Individuals with weak stomachs, suffering with dyspepsia and great irritation of the mucus membrane of the stomach, are particularly predisposed to gastric fever. Cold and wet weather in the summer-season favours the occurrence of gastric fevers, which are even epidemic at such periods; they may be likewise occasioned by injurious and heavy food, stimulating medicines and bitters, overloading the stomach, by chagrin, anger, cold on the stomach. Epidemic bilious fever is sometimes developed out of an epidemic fever and ague.

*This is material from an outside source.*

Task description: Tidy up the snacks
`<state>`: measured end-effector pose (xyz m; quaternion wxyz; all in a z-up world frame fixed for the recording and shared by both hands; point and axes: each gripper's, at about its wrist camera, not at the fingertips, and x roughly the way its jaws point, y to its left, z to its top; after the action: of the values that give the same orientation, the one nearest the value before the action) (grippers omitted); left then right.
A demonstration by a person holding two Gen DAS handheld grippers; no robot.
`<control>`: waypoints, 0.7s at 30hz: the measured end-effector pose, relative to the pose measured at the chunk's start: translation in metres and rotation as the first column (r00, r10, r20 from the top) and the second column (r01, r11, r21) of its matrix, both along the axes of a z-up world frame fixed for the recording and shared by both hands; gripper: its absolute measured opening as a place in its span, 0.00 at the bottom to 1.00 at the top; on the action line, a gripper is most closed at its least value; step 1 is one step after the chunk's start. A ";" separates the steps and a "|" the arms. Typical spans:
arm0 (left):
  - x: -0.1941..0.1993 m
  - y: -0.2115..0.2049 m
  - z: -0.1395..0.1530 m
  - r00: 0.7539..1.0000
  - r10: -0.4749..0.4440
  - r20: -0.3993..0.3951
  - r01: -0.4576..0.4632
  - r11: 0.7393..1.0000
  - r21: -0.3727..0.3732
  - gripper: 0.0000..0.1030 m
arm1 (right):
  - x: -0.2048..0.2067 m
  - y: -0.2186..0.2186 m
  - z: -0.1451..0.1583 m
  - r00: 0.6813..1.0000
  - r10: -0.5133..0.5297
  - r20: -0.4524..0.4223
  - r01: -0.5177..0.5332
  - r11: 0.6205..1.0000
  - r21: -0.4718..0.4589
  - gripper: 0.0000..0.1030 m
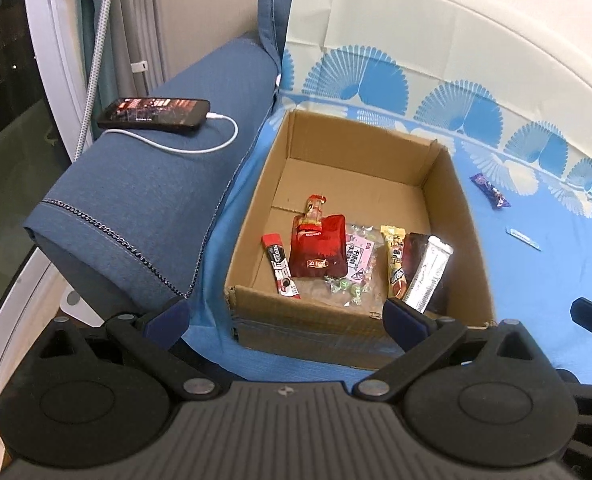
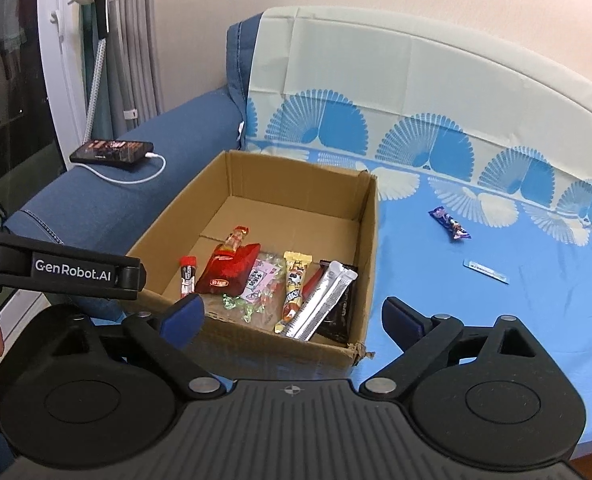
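An open cardboard box (image 1: 468, 240) (image 2: 370, 240) sits on the blue sofa cover. Inside lie a red-black stick pack (image 1: 281, 270) (image 2: 187, 276), a red pouch (image 1: 316, 248) (image 2: 230, 268), a clear bag of candies (image 1: 356, 272) (image 2: 256, 284), a yellow bar (image 1: 394, 264) (image 2: 294, 288), silver sticks (image 1: 428, 272) (image 2: 324, 300) and a dark packet (image 2: 342, 316). A purple wrapped snack (image 1: 490, 191) (image 2: 450, 224) and a small blue sachet (image 1: 523, 238) (image 2: 486, 271) lie on the cover right of the box. My left gripper (image 1: 284, 314) is open and empty above the box's near wall. My right gripper (image 2: 294, 314) is open and empty over the box's near right corner.
A black phone (image 1: 154, 114) (image 2: 112, 152) with a white cable lies on the blue sofa armrest (image 1: 136, 208) left of the box. The left gripper's body (image 2: 56, 272) reaches in at the left of the right wrist view. The sofa backrest rises behind the box.
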<state>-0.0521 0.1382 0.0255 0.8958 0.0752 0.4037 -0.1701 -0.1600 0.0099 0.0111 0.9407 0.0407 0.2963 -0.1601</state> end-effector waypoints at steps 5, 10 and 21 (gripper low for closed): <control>-0.009 0.004 0.007 1.000 -0.002 0.020 0.002 1.000 -0.005 1.00 | -0.009 0.004 0.004 1.000 0.002 0.022 -0.002 1.000 -0.005 0.94; -0.016 0.007 0.012 0.999 -0.002 0.044 0.003 1.000 -0.012 1.00 | -0.014 0.008 0.008 0.999 0.015 0.038 -0.014 1.000 -0.020 0.94; -0.021 0.010 0.016 0.999 0.003 0.052 -0.002 1.000 -0.016 1.00 | -0.020 0.012 0.010 0.999 0.019 0.049 -0.017 0.999 -0.028 0.95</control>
<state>-0.0730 0.1482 0.0415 0.9068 0.0721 0.3789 -0.1700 -0.1799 0.0223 0.0214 0.9497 0.0289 0.2710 -0.1546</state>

The course of the disease is sometimes very rapid, twenty-four or seventy-two hours, sometimes it lasts fourteen or twenty-one days. A successful termination of the disease is generally accompanied with profuse evacuations of some kind, either vomiting of badly tasting, bilious substances, or fetid stools, profuse sweats, clear urine, with earthy, flocculent sediment; in a few cases miliary eruption makes its appearance upon the skin in the region of the abdomen; an eruption upon the lips is frequently present. The fever may leave chronic derangements in the digestive system, or may pass into typhus or intermittent fever. If the so-called typhoid symptoms supervene during the course of the gastric fever, the abdomen becomes distended, meteorism sets in, a constant sensation of pressure is experienced in the region of the stomach, there is a constant inclination to vomit, the coating of the tongue is browner than usual, the tongue is dry, the extremities are cold, the pulse is frequent, wiry, small, the urine is brown, decomposed, emitting a strong am-moniacal odour, the patient becomes delirious; involuntary discharges of faeces and urine, sopor, and the usual typhoid symptoms set in. Death rarely takes place by local disorganizations, inflammation and ulceration of the mucous membrane of the stomach; death is more frequent by the gastric fever passing into typhus, and paralysis taking place in consequence. Should a chronic inflammation and subsequent suppuration of the mucous membrane of the stomach set in, the physician's attention will necessarily be directed, by the obstinate duration of the gastric symptoms, to such a process of disorganization having commenced; and he will find that the fever, which gradually increases again, has become a slow, chronic, secondary affection, depending upon the incipient degeneration.